Rodney Harmon, 55, filed the suit in U.S. District Court in San Francisco Wednesday, the San Francisco Chronicle reported. He alleges the hotel chain deceived him and is also hurting the environment.
`He did not request a newspaper and assumed it had been placed there by hotel staff,` his suit states. Harmon accused the Hilton of intentionally hiding the cost of the newspaper by using an `extremely small font, which is difficult to notice or read` on the sleeve of room cards." UPI
Like a mint placed on a pillow, a newspaper placed outside a hotel room is presumed to be free. It`s an outrage for a hotel to deceive a guest into thinking the staff gave him the newspaper as a courtesy.

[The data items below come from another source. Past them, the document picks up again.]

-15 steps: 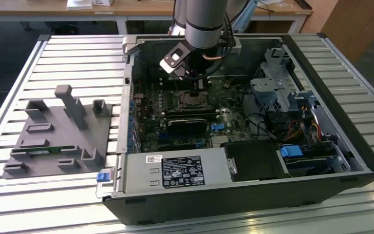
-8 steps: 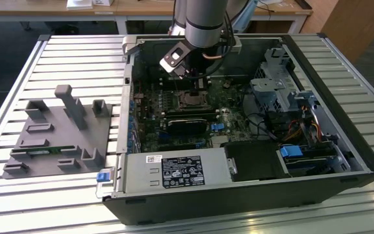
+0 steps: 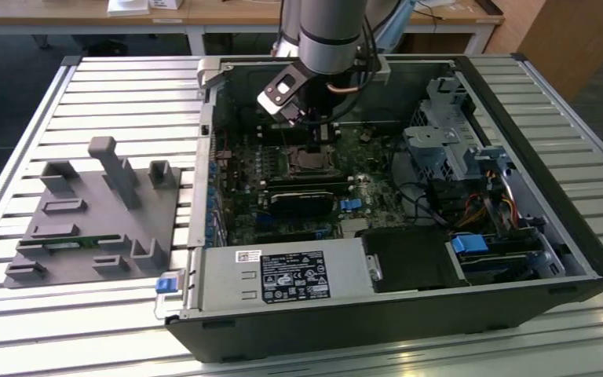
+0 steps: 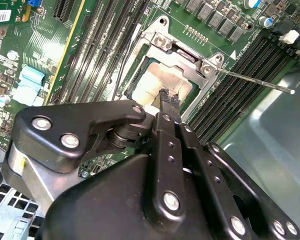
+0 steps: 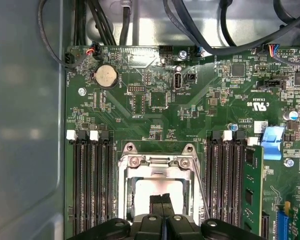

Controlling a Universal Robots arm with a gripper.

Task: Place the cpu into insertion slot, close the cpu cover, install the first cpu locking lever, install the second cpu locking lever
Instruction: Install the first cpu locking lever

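Observation:
My gripper [image 5: 162,202] is shut, its two black fingers pressed together with nothing between them. It hangs low over the insertion slot [image 3: 307,162] on the green board. The cpu [image 5: 144,192] lies in the slot, its pale smeared top [image 4: 152,82] showing through the window of the cpu cover [image 5: 157,161]. The silver cover [image 4: 186,54] lies down flat around the chip. My fingertips [image 4: 169,99] are over the chip's top; I cannot tell whether they touch it. One thin locking lever [image 4: 255,82] sticks out sideways from the socket corner, unlatched. Another wire lever [image 5: 202,185] runs along the socket's side.
Black memory slots [image 5: 90,185] flank the socket, and a green module [image 5: 252,190] stands in one. Cables [image 5: 225,45] hang over the board's edge near the case wall. In the exterior view, a grey fixture [image 3: 92,212] lies at the left and a power supply [image 3: 280,276] is in front.

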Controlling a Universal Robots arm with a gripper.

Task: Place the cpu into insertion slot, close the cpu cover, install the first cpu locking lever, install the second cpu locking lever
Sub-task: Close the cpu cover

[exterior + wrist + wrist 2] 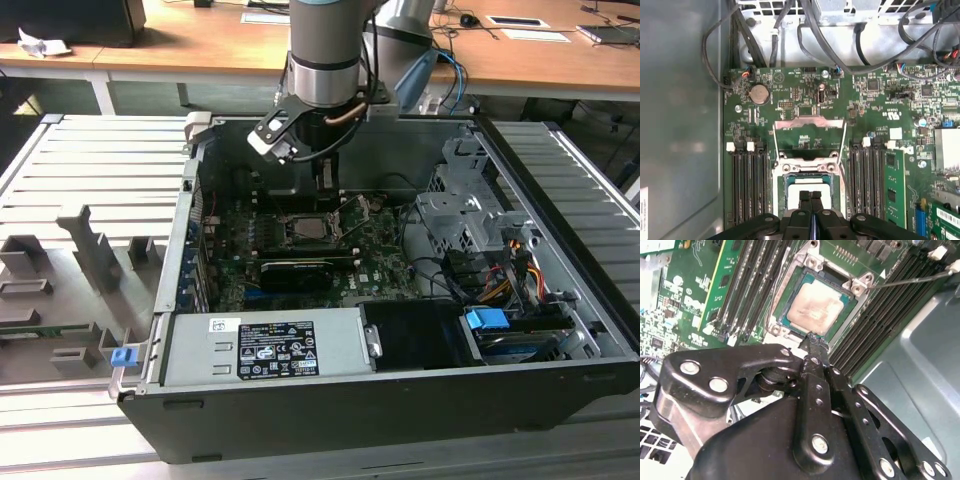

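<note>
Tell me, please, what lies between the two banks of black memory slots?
In the first wrist view, the insertion slot lies there with the cpu in it, below the gripper.

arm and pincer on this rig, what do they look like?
The arm is a silver-grey tube with a black band and a pale blue cap. The pincer is black linkage bars with silver rivets. A white-and-black camera block sits at the wrist.

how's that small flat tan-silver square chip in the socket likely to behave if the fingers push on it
The small flat tan-silver cpu looks rigid, so it probably won't flex. It lies flat within the silver-rimmed insertion slot, so a sideways push likely won't slide it far. Its smooth top may be slippery under the shut black gripper at its edge.
</note>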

This incident brings up the larger issue of the death of the newspaper industry, and the 21st century principle that news should be free.
I would be annoyed if a hotel left a newspaper, free or otherwise, in my room. In the digital age once a newspaper is delivered to your front porch, the news it contains is already hopelessly updated.
I can read almost any newspaper in the world for free online, why should I pay for the privilege of reading the news. Everybody who believes in the idea that the news should be free should boycott the New York Times for selling subscriptions to the Internet edition of their newspaper. If you don`t subscribe to the online edition of the New York Times you can only read 20 articles per month for free.
The Hilton Garden Inn in Santa Rosa should apologize to Harmon and all of their guests. The hotel should make amends by placing a computer in each room so that guests can read the news online for free.